**WHAT THE EXERCISE ASKS**
Word for word, return the lines from the top of the listing to the line containing "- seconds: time", both ends included, and no others.

**EXERCISE INPUT**
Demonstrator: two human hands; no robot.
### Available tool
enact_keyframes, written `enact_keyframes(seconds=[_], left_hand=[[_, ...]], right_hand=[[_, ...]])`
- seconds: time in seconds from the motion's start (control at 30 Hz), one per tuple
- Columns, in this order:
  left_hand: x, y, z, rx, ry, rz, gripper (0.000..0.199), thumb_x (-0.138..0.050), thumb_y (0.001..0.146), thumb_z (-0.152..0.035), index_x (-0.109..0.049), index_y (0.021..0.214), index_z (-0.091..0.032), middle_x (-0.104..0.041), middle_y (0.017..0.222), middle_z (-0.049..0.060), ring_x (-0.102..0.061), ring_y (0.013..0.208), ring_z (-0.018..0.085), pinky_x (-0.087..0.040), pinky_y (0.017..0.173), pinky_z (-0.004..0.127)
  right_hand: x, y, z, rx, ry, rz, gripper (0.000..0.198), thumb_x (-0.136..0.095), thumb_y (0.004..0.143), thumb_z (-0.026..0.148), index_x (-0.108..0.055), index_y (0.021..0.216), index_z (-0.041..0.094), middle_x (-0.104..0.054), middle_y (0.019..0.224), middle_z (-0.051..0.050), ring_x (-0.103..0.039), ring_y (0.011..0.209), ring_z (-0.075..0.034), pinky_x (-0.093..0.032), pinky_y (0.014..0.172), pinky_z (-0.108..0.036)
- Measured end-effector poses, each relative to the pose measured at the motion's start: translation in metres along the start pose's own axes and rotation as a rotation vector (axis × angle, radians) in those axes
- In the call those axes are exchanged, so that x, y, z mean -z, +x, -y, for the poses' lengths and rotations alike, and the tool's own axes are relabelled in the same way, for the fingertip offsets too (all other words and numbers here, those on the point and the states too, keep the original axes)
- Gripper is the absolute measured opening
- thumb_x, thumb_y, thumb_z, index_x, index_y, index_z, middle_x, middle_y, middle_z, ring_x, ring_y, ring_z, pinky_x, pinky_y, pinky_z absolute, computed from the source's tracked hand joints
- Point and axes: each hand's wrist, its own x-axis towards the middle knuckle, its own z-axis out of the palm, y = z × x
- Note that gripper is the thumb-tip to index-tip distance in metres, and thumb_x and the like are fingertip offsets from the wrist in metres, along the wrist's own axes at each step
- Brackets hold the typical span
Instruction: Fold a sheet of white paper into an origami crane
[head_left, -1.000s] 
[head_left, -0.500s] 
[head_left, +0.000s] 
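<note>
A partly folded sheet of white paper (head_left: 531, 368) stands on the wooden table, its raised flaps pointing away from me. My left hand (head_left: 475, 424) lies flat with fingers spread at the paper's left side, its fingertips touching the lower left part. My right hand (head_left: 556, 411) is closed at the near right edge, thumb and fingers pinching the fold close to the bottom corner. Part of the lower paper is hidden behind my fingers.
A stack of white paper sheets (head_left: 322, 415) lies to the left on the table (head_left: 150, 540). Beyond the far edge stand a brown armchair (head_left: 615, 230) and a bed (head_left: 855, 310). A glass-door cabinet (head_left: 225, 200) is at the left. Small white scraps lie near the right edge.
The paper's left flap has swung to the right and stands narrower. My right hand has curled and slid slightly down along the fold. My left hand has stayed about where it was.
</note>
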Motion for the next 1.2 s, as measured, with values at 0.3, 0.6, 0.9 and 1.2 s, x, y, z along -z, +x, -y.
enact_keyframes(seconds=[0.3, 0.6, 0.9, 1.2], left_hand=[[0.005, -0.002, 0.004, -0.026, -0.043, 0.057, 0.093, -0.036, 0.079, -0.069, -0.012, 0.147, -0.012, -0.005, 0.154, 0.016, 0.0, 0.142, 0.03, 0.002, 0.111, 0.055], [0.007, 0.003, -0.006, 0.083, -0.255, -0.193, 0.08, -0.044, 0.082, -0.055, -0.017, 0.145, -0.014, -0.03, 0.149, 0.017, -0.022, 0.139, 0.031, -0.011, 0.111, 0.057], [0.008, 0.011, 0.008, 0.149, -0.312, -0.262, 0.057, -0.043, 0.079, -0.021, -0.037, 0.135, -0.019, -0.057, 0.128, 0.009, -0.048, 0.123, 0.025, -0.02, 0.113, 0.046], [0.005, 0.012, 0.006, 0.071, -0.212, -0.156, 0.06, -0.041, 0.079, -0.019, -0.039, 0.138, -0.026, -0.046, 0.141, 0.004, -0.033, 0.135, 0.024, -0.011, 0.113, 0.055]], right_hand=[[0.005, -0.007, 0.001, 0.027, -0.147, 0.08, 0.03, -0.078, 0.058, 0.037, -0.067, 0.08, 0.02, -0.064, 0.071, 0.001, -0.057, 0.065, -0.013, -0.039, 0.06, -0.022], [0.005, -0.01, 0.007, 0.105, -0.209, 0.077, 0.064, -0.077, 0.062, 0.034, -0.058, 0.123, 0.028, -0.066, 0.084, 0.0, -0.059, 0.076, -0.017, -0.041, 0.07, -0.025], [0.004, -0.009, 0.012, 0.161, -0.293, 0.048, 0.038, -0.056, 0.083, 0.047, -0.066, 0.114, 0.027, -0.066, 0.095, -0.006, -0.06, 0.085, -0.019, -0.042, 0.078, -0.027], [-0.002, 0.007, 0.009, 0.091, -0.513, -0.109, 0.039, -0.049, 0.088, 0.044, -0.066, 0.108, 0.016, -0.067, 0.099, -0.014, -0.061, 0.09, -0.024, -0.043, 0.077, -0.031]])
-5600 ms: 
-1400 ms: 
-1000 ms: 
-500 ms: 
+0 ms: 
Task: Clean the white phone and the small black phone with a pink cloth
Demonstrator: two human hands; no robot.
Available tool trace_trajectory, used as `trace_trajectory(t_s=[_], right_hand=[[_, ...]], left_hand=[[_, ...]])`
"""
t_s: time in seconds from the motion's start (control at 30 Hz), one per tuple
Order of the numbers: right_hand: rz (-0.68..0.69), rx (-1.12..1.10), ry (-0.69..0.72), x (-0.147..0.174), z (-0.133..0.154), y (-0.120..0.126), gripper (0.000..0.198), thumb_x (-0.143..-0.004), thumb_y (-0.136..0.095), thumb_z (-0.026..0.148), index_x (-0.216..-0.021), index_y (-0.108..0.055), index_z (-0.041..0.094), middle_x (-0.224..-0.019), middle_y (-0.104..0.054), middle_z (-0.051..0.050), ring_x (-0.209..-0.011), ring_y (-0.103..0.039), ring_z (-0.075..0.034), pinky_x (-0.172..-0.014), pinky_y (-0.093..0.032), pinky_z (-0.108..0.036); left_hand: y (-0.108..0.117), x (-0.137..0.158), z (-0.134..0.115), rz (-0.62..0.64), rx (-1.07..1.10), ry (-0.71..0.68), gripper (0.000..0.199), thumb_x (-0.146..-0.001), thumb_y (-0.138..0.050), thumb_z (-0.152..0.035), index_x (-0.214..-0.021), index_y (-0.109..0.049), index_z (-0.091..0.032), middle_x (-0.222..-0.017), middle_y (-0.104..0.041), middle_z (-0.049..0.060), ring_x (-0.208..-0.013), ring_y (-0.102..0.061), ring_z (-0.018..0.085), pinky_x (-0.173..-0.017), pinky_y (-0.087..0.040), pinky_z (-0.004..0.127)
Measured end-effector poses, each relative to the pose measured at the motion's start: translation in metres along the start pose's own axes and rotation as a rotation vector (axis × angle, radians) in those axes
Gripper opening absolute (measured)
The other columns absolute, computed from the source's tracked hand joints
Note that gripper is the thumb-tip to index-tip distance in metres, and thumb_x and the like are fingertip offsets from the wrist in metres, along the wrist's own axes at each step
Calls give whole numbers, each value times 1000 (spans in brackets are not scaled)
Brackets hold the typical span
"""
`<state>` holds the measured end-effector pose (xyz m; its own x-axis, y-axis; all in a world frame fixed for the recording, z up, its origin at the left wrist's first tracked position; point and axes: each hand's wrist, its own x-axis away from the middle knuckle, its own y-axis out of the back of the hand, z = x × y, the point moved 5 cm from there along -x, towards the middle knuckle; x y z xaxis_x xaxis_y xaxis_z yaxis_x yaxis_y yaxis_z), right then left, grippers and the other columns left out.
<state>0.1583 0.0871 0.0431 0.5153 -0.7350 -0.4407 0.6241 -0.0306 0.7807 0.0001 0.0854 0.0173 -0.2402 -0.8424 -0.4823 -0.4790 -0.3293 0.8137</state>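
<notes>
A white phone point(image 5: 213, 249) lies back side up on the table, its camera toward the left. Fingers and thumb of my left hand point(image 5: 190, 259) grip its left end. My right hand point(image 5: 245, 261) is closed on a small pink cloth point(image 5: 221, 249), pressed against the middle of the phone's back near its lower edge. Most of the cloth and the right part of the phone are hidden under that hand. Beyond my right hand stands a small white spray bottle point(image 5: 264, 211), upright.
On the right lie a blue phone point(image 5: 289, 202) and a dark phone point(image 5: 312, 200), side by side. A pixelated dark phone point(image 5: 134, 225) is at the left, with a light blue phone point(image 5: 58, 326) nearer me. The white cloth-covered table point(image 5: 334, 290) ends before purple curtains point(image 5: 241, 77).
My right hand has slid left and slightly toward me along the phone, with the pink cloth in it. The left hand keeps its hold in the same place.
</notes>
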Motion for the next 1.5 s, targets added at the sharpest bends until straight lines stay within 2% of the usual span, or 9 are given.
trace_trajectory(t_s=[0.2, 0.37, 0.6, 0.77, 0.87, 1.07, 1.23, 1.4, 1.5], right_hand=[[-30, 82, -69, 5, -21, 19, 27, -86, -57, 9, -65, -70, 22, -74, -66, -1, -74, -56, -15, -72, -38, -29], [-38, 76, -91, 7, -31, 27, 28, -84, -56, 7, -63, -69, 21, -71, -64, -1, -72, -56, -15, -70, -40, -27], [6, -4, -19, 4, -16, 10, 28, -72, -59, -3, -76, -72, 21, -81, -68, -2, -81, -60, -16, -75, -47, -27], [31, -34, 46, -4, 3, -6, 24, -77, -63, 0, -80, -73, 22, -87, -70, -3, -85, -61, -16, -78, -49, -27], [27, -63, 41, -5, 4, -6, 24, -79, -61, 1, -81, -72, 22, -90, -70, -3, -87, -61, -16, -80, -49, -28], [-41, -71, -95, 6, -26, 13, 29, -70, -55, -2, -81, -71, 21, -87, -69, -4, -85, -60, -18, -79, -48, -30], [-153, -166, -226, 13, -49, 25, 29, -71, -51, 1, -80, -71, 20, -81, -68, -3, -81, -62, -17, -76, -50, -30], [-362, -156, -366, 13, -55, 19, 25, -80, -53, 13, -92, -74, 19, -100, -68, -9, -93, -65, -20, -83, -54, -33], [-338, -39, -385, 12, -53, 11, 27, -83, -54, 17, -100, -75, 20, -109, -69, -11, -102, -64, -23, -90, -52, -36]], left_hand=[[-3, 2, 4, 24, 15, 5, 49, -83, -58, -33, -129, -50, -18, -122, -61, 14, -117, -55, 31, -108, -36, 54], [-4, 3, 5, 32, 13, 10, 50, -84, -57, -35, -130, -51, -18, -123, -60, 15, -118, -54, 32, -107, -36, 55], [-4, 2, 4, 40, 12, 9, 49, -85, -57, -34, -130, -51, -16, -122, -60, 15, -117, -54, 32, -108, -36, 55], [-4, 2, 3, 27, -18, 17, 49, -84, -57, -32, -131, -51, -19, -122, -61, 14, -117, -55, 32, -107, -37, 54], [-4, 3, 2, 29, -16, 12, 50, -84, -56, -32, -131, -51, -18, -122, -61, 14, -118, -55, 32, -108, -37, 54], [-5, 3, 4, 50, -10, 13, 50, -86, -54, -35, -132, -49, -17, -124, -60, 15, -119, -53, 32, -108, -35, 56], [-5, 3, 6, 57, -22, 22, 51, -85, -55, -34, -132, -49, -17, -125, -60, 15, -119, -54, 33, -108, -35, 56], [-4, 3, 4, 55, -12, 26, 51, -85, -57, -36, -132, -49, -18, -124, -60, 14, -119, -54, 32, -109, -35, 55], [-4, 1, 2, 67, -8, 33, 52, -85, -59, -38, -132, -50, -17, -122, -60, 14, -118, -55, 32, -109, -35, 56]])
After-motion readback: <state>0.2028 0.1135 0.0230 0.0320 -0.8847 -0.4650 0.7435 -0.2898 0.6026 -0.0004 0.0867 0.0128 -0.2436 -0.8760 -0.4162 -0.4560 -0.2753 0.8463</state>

**ANSWER SECTION**
Demonstrator: two human hands; no robot.
### Available tool
enact_keyframes, written `enact_keyframes(seconds=[_], left_hand=[[_, ...]], right_hand=[[_, ...]])`
- seconds: time in seconds from the motion's start (control at 30 Hz), one per tuple

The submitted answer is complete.